← Blog

What 99.9% uptime actually buys you — three weeks of math

· 5 min read
uptimeslamath

Uptime percentages are tiny numbers. The difference between 99.5% and 99.9% looks like rounding error. Converted to time, the gap between those two numbers is the difference between a service that has 3.6 hours of downtime per month and one that has 43 minutes — a real, operational difference that changes how you architect on top of it.

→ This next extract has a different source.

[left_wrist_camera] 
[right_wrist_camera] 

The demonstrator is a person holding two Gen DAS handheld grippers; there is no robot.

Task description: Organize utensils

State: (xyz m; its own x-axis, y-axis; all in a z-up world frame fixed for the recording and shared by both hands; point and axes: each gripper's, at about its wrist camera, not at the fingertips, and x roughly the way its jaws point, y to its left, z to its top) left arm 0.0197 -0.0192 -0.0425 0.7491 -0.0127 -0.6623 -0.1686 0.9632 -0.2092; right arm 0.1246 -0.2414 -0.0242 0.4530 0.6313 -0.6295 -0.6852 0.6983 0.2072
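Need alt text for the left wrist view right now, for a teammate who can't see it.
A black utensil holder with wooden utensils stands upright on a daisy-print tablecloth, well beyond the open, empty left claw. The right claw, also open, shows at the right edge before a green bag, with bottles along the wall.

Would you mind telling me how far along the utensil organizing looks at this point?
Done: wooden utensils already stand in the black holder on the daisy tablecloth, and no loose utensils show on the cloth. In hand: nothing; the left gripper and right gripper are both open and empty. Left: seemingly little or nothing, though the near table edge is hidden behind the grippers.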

This is the conversion table we wish more dashboards published, with notes on what each level actually buys you in practice.

The conversion

Per month (30 days = 43,200 minutes):

UptimeAllowed downtime per monthPer quarterPer year
99%7.2 hours21.6 hours3.65 days
99.5%3.6 hours10.8 hours1.83 days
99.9%43 minutes2.16 hours8.76 hours
99.95%21 minutes1.08 hours4.38 hours
99.99%4.3 minutes13 minutes52.6 minutes
99.999%26 seconds79 seconds5.26 minutes

The shape that matters: each “9” you add roughly cuts the allowed downtime by 10×. The cost of building toward each additional “9” goes up much faster than 10×.

Reading the table

A few practical translations:

99% — “we will have a bad day every quarter.” 7.2 hours of monthly downtime is roughly one bad workday per month. Quite a lot of consumer software, including many SaaS products in their first year, operates around this level. It is not catastrophic, but it is visible to users.

99.5% — “we will have a bad afternoon every month.” 3.6 hours per month is one extended outage during business hours, or a few shorter ones spread out. A reasonable target for early-stage products with limited operational maturity.

99.9% — “three nines.” 43 minutes per month. The conventional target for production B2B services. Achievable with careful engineering, on-call rotations, and deliberate operational practice. Most modern cloud services operate around this level.

99.95% — “three and a half nines.” 21 minutes per month. The target most public uptime SLAs from major cloud vendors come in at, with credit clauses below it. Genuinely hard to hit; requires multi-region deployments, mature incident response, and careful change management.

99.99% — “four nines.” 4.3 minutes per month. The target for critical infrastructure — payment processors, financial trading systems, telecom. Requires global redundancy, regional failover, and significant investment in operational practice. Few organizations operate any service at this level for extended periods.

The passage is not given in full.